Esta semana se ha sabido que el cacareado «Corredor Mediterráneo» que debía vertebrar la Unión Europea en por tren y mar y que debía llegar por toda la costa este española hasta el clave y estratégico puerto de Algeciras en Andalucía no se llevará a cabo. En su lugar, bajará por Italia hasta el final de la Bota y acabará, por vía marítima, en la preciosa isla de Malta.

Muy probablemente haya varias razones para ese giro en la política de transportes europea, pero aparece comúnmente citada como una de las causas principales la voluntad (casi) autodestructiva que se deja ver de vez en cuando en nuestro país; Mariano Rajoy y su camarilla deseaban que el corredor pasara por Madrid, convirtiéndolo en una especie de Corredor Central en la Península. Ese centralismo perjudicaba a toda la costa este española y, muy concretamente, al puerto de Valencia, el más importante de España.

Las razones para querer que el Corredor Mediterráneo pasara a centenares de quilómetros del mar que le da nombre son un misterio para todo el mundo fuera del PP, y no encontraron muchos aliados más allá de la esfera conservadora del partido fundado por Manuel Fraga. Algunos expertos apuntan a la corrupción, otros a querer perjudicar a Cataluña. Pero, al fin y al cabo, esa disputa motivada por el centralismo del Gobierno resultaba, aparentemente, banal, insignificante e incomprensible en las altas esferas europeas, que ante la indefinición dejaron a España fuera del proyecto, a la espera de que pueda tener rutas o desvíos alternativos que crucen Francia y lleguen a la Península Ibérica.

Es curioso como la noticia ha pasado deliberadamente desapercibida en los medios de comunicación estatales, pero no es tan curioso el varapalo económico que supone para todos los puertos orientales de España, eso es una factura que se pagarán los de siempre durante años o décadas. El corredor hubiera aportado infraestructuras y ocupación, y hubiera sido beneficioso para el comercio y el transporte de personas.

Me gusta analizar motivos y actitudes en varios aspectos y lo cierto es que esa voluntad de perjudicar al vecino a costa de meternos un tiro en el pie, pese a que pocas veces ocurre a tan gran escala, es más frecuente de lo que se piensa. No soy un gran aficionado al fútbol, aunque me gusta, pero recuerdo muy vivamente el caso del árbitro de fútbol Mateu Lahoz que recientemente arbitró un partido del Manchester City que entrena el catalán Pep Guardiola, con quien el árbitro había tenido roces varios cuando el técnico estaba en el Barcelona. Guardiola había avisado que no quería a Mateu anteriormente y era un partido en el que su equipo debía remontar un 3 a 0 ante el Liverpool para pasar a semifinales.

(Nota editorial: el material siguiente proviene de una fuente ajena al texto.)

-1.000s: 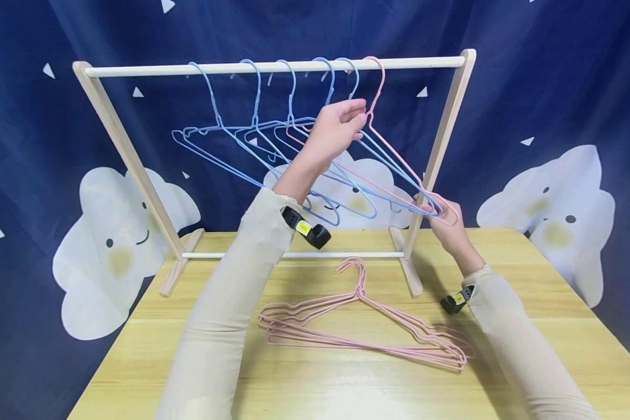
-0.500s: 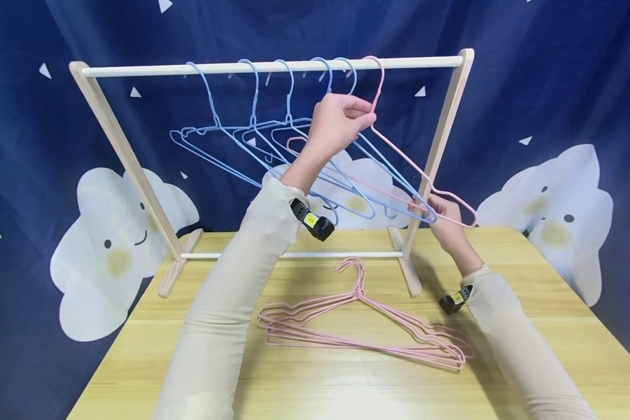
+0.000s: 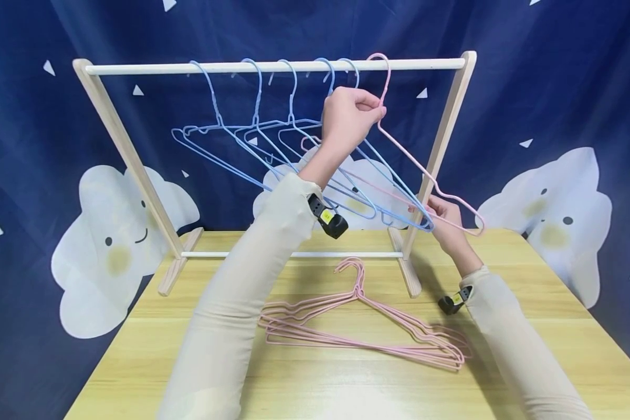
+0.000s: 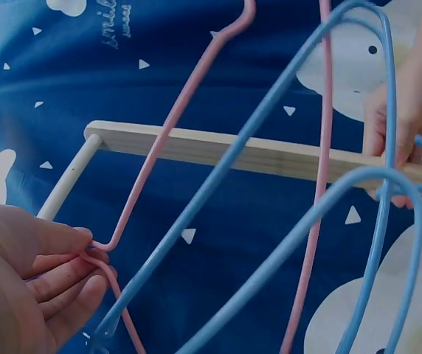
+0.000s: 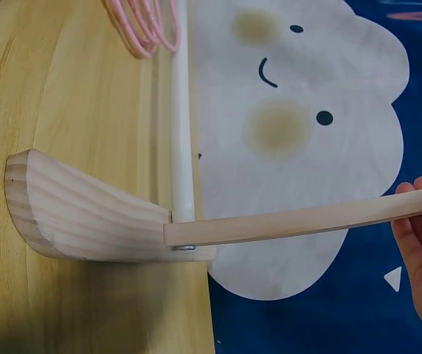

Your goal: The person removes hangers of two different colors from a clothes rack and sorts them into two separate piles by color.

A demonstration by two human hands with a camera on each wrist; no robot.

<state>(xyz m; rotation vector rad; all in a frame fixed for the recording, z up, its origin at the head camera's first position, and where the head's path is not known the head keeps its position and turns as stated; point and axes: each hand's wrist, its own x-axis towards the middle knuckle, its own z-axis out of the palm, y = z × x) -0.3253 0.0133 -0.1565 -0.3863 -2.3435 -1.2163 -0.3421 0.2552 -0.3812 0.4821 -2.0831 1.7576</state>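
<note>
My left hand (image 3: 349,114) pinches the neck of a pink clothes hanger (image 3: 409,154), whose hook loops over the white rod (image 3: 147,69) of a wooden rack. In the left wrist view, thumb and fingertips meet at the hanger's twisted neck (image 4: 97,248). Several blue hangers (image 3: 258,87) hang from the same rod, to the left of the pink one. Low on the rack's right upright (image 3: 450,116), my right hand (image 3: 448,224) grips the wood. The right wrist view has its fingers wrapped behind that upright (image 5: 299,223).
Several pink hangers (image 3: 359,290) lie stacked on the wooden table (image 3: 136,350) before the rack. A white lower bar (image 3: 341,255) joins the rack's feet (image 3: 410,274). Behind everything hangs a dark blue curtain (image 3: 21,146) with cloud prints.
My left hand has closed on the pink hanger's neck and moved right, sliding the hanger slightly along the rod, away from the blue ones. The right hand stays on the upright.
</note>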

El equipo de Pep empezó muy bien y marcó dos goles, aunque Mateu anuló injustamente el segundo; entonces, obviamente Guardiola se quejó airadamente, quizá demasiado airadamente pero aun así con razón, y acabó expulsado. Su equipo perdió 1 a 2. Los comentarios de la mayoría de «periodistas» al día siguiente criticaban a Guardiola, los de los aficionados que se vanagloriaban de ser patriotas se reían del técnico y de que llevara el lazo amarillo en favor de la liberación de los políticos catalanes presos. Pocas críticas a un árbitro que realizó un partido horroroso, una vez más, y que expulsó a un técnico que protestaba con razón. Un árbitro que irá al Mundial, pese a que hace el ridículo en todas las competiciones que arbitra en España y fuera, y a que deja en muy mal lugar al deporte español con mucha regularidad. Las razones para seguir presentando a Mateu Lahoz como el árbitro internacional son un misterio. Pero eso a los patriotas no les importa.

Ese es el tipo de imagen da España en muchos ámbitos en el panorama internacional, posiblemente nos vean como un país con un potencial alto, pero autodestructivo y volátil. Poco de fiar, obscuro y muy corrupto, quizá incluso atrasado. Demasiado poco similar a la mayoría de los países de la Unión.